The youth who acts as our guide on the upland plain has the sun-bronzed face typical of those who live at high altitudes. He is not a professional mountain cowherd but in summer he helps out his friends and relatives.
‘This is a bad year,’ he tell us heavy-heartedly. ‘There’s no water, not even drinking water for the cows. Some cowherds have already started leaving the summer grazing’. Leaving the summer alpine grazing on June 28 means bringing down the herds they had taken up barely three weeks before. This is catastrophic: it means bringing them back to their stables, feeding them on hay and kissing the alpine-grazing cheese goodbye for this year. For a delicate system like summer grazing zootechnics, which already faces the problems of isolation, insufficient income from the products and the difficulties caused by increasingly restrictive European laws, the loss of a summer’s production is an enormous blow. 68 summer mountain pastures are still active in the Sette Comuni area, and the milk is made into cheese in 27 of these. Thanks to public intervention (the pastures are the property of the upland municipalities) and the assistance of Coldiretti (National Farmers’ Association), these pastures have been refurbished and are now quite comfortable.
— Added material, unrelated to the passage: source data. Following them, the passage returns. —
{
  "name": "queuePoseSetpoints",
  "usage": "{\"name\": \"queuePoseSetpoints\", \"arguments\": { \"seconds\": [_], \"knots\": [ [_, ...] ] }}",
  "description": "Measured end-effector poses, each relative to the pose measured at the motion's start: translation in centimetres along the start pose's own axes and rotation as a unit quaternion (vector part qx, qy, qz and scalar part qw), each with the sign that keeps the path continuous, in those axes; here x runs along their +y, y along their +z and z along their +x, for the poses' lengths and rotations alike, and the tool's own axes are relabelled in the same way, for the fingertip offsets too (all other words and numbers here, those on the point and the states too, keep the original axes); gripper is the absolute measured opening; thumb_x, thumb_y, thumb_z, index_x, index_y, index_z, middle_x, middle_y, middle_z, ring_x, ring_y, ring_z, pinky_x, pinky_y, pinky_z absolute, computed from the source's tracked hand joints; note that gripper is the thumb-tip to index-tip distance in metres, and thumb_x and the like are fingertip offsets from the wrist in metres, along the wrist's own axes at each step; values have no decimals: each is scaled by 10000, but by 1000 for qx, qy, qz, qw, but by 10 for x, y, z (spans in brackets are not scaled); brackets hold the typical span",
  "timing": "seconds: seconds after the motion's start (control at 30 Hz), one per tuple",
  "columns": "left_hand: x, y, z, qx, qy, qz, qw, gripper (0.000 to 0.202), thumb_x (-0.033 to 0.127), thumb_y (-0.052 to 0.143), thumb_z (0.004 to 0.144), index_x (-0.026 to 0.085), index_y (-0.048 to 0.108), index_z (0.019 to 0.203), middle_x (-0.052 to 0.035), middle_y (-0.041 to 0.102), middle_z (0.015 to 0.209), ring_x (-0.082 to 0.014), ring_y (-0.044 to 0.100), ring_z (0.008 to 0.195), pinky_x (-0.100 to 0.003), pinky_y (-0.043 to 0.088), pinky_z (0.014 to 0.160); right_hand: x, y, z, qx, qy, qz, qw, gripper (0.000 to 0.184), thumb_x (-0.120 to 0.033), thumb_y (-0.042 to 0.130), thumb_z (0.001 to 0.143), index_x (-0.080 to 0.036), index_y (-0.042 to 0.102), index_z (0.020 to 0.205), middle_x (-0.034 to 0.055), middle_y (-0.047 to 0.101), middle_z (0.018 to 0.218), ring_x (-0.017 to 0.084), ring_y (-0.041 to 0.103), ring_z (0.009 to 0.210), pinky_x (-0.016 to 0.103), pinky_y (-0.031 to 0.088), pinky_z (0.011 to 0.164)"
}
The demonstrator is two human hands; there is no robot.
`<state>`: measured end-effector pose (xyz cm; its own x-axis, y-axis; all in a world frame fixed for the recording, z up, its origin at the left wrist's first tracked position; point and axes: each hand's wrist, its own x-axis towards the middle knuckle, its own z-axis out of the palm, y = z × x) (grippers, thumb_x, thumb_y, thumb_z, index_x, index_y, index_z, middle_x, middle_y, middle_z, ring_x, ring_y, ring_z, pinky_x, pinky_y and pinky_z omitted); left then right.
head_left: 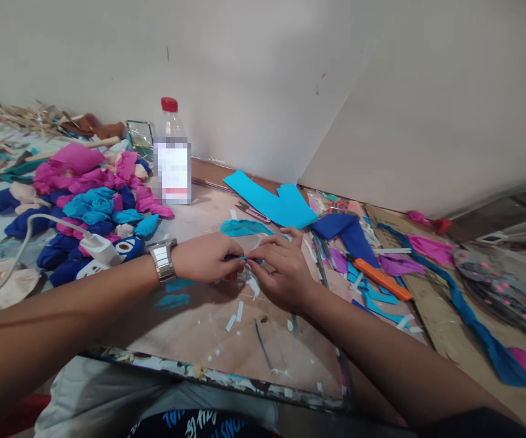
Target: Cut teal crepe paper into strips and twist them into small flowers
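Note:
My left hand (209, 257), with a silver watch on its wrist, is closed in a pinch over the board. Fingertip to fingertip with it, my right hand (285, 267) is also pinching. Between them shows a small blue piece of crepe paper (234, 258), mostly hidden by the fingers. Just behind the hands lies a turquoise crepe paper petal (247, 228). Two more blue petals (173, 300) lie under my left wrist. White paper scraps (234, 317) are scattered on the board (190, 337) in front of me.
Pink, blue and cream crepe flowers (84, 188) pile up at left, beside a white charger plug (101, 248). A red-capped bottle (171, 158) stands behind. Small snips (252, 213) and turquoise sheets (272, 204) lie at the back. An orange utility knife (382, 278) rests at right among paper strips.

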<state>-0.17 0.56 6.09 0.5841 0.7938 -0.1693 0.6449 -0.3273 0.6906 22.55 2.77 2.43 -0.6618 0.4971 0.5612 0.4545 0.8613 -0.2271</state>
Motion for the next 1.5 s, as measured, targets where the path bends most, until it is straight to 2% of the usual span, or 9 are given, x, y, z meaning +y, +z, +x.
{"name": "queuePoseSetpoints", "arguments": {
  "seconds": [0.2, 0.47, 0.57, 0.63, 0.73, 0.8, 1.03, 1.2, 1.5],
  "knots": [
    [1, 1, 0, 7, -5, -3, 1000, 344, 329, 468, 1029, 170, 683, 813, -64, 795, 816, -156, 695, 681, -259, 468, 644, -1, 0, 0, 4, 1, -4, 1000, 58, -251, 677, 988, -260, 714, 945, -22, 801, 842, 208, 711, 935, 486, 266, 1092],
    [-5, 0, 3, -77, -44, -197, 976, 295, 388, 512, 1024, 176, 666, 889, -78, 800, 888, -173, 732, 723, -274, 568, 669, -2, -2, 1, -2, -13, -6, 1000, 84, -226, 659, 990, -261, 709, 933, -22, 801, 855, 200, 712, 928, 488, 268, 1104],
    [-6, -1, 3, -78, -54, -243, 965, 271, 408, 578, 998, 177, 665, 886, -64, 794, 855, -169, 723, 712, -273, 575, 676, -2, -2, 1, -2, -11, -4, 1000, 113, -212, 653, 992, -273, 727, 932, -15, 818, 894, 204, 714, 935, 495, 263, 1118],
    [-7, -1, 3, -61, -49, -248, 966, 346, 462, 566, 1009, 168, 677, 866, -63, 785, 816, -162, 715, 696, -273, 581, 694, -2, -1, 1, -1, -11, -6, 1000, 129, -208, 646, 997, -273, 731, 925, -12, 823, 907, 207, 715, 941, 500, 265, 1119],
    [-9, -1, 3, -43, -42, -225, 973, 473, 541, 504, 1035, 157, 686, 828, -75, 780, 795, -156, 706, 672, -270, 586, 704, -2, -1, 0, 2, -12, -7, 1000, 108, -214, 661, 993, -279, 740, 959, -12, 826, 922, 212, 716, 953, 502, 274, 1117],
    [-10, 0, 3, -45, -44, -212, 975, 458, 539, 499, 1038, 166, 679, 842, -74, 789, 824, -152, 709, 670, -258, 578, 677, -2, -2, 0, 4, -11, -6, 1000, 88, -232, 673, 992, -284, 744, 980, -11, 828, 932, 219, 715, 964, 507, 279, 1115],
    [-9, 0, 2, -25, -32, -147, 988, 393, 478, 495, 1037, 173, 674, 864, -73, 802, 855, -164, 727, 693, -249, 542, 640, -1, -2, 1, 2, -12, -7, 1000, 61, -247, 682, 992, -273, 730, 963, -11, 820, 921, 228, 709, 979, 510, 273, 1106],
    [-2, 0, 0, 24, -4, -57, 998, 345, 385, 493, 1032, 174, 692, 846, -44, 799, 838, -154, 713, 694, -248, 481, 638, -1, -2, 1, 7, 10, -9, 1000, 70, -274, 689, 985, -272, 729, 928, -8, 815, 891, 235, 700, 985, 506, 277, 1107],
    [2, 3, 0, 80, 30, 81, 993, 332, 313, 505, 1016, 168, 734, 824, -42, 760, 765, -149, 625, 648, -291, 360, 625, -1, -1, 1, 14, 11, -1, 1000, 56, -261, 713, 969, -262, 719, 913, -14, 802, 874, 233, 683, 978, 494, 271, 1085]
  ]
}}
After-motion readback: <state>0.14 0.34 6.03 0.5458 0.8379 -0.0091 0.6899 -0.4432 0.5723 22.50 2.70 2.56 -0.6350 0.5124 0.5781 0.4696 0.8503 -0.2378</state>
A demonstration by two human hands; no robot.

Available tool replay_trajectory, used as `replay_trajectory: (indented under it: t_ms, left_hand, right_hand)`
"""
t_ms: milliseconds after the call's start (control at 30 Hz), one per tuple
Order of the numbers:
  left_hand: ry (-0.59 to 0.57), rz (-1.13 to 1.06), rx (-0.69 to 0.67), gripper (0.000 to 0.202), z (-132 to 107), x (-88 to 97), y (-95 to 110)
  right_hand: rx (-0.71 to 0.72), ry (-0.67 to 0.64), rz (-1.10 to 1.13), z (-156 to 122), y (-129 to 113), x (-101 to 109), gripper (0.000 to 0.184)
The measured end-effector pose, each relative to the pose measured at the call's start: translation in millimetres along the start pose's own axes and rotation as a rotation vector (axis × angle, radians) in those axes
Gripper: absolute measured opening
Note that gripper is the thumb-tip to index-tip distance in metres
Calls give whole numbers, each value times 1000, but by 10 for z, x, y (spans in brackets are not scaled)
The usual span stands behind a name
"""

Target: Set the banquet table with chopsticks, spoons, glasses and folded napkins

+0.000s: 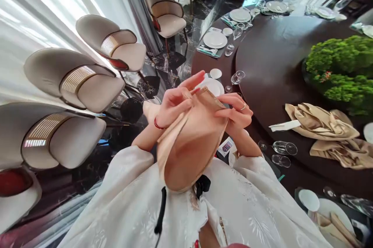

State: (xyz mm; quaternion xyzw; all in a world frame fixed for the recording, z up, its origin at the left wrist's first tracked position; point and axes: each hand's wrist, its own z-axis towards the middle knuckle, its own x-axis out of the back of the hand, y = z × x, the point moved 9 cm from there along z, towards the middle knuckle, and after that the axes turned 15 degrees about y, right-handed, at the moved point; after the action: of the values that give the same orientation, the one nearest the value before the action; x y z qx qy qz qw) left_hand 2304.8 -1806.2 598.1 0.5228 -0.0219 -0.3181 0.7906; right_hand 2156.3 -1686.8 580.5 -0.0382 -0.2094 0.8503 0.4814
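Note:
A tan cloth napkin [192, 147] hangs between my two hands, in front of my white top. My left hand [177, 102] pinches its upper left edge between thumb and fingers, with one finger raised. At the upper right corner, my right hand [236, 112] grips the cloth between thumb and fingers; a ring shows on one finger. The lower part of the napkin bulges in a rounded fold. Behind the hands, a white plate [214, 86] on the table is partly covered by the napkin.
A round dark table [265, 61] carries place settings, a green plant [344, 73], crumpled tan napkins [323, 119] and a wine glass [284, 147]. A plate [335, 209] at lower right holds a folded napkin. Beige chairs [87, 81] line the curtained left side.

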Motion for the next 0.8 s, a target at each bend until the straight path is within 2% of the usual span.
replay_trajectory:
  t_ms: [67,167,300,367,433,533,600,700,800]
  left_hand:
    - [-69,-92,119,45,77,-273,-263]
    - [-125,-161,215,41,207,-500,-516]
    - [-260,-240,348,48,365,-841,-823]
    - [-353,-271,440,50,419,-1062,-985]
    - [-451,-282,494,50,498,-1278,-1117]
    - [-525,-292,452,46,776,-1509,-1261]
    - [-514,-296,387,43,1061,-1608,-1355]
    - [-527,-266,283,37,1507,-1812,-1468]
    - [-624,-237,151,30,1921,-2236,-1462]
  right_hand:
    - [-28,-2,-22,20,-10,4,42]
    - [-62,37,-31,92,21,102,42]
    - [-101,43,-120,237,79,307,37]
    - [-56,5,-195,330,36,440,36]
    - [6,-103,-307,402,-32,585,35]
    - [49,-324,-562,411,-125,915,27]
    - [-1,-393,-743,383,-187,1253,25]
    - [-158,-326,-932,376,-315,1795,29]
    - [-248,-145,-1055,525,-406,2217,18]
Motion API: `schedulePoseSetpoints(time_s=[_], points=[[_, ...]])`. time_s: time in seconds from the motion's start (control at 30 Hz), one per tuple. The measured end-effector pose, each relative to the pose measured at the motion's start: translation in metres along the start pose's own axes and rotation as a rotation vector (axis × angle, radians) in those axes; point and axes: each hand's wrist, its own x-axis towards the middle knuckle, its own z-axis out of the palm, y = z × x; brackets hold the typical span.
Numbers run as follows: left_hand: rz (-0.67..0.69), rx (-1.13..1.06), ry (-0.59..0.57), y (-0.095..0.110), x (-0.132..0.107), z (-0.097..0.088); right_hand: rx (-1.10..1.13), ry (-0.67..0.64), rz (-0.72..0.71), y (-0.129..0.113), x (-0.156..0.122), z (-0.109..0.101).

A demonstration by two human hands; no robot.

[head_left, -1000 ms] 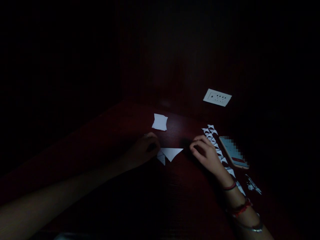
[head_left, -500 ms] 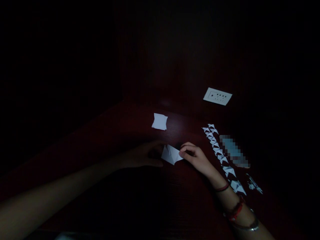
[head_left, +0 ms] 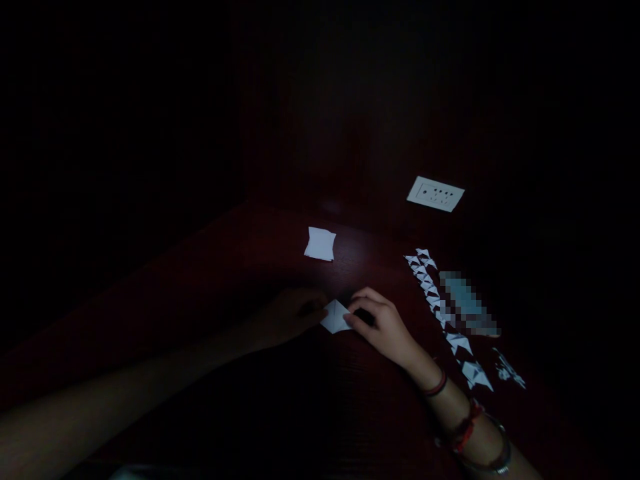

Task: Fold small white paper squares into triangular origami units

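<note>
A small white piece of folded paper (head_left: 335, 317), creased down its middle, sits between my two hands just above or on the dark red table. My left hand (head_left: 293, 315), deep in shadow, pinches its left corner between thumb and fingers. On the opposite side my right hand (head_left: 379, 323) grips the right corner with thumb and forefinger. Beyond my hands lies a stack of white paper squares (head_left: 321, 244). To the right runs a row of folded white paper pieces (head_left: 433, 295), the nearer ones larger in view.
Beside the row lies a blurred-out, bluish oblong object (head_left: 469, 303). Thin white scraps (head_left: 509, 369) rest nearer on the right. A white socket plate (head_left: 436, 194) is on the back panel. The dark red tabletop (head_left: 240, 247) fades into darkness at the left.
My right hand has moved slightly left and nearer. My left fingers have closed on the paper's left corner. The paper now looks smaller and diamond-shaped.
</note>
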Motion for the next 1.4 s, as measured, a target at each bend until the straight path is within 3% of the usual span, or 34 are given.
schedulePoseSetpoints(time_s=[0.17,0.33,0.43,0.57,0.77,0.97,1.17,1.4], points=[[-0.008,0.043,0.058,-0.011,-0.002,0.01,-0.068,-0.031,0.019,0.002,0.0,0.002],[0.063,0.436,0.131,-0.018,-0.005,0.018,-0.17,-0.206,-0.083,0.007,-0.004,0.001],[0.136,0.599,0.117,-0.014,-0.005,0.016,-0.225,-0.228,-0.113,0.01,-0.005,0.0],[0.267,0.574,0.056,-0.013,-0.003,0.012,-0.191,-0.167,-0.077,0.013,-0.002,0.001],[0.298,0.528,0.127,-0.029,-0.001,0.013,-0.025,-0.028,0.076,0.019,0.003,0.003],[0.313,0.49,0.01,-0.035,-0.003,0.013,0.071,0.08,0.22,0.026,0.009,0.009],[0.254,0.52,0.051,-0.036,-0.006,0.015,0.165,-0.007,0.185,0.027,0.006,0.007],[0.225,0.496,0.038,-0.04,-0.005,0.016,0.056,-0.024,0.205,0.023,0.007,0.007]])
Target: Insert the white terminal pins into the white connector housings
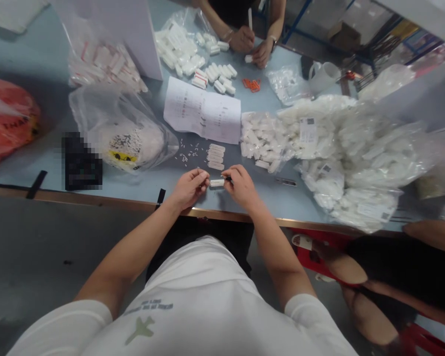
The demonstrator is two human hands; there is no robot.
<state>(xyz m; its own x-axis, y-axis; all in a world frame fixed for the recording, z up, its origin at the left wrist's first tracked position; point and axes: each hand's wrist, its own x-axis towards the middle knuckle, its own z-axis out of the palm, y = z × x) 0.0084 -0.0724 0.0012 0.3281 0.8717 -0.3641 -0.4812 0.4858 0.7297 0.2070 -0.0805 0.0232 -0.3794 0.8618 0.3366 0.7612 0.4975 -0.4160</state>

Many have added a farm-holiday business to the traditional cheese-making activity. The cattle farmers also breed pigs and make brawn and sausages, and in summer they serve these products to tourists who throng to the delightful local mountain paths, along with polenta, tosela (freshly made curds, usually fried), soups and mushrooms. The life of a mountain cowherd is not as hard here as elsewhere. And it is much easier than it was a few decades ago.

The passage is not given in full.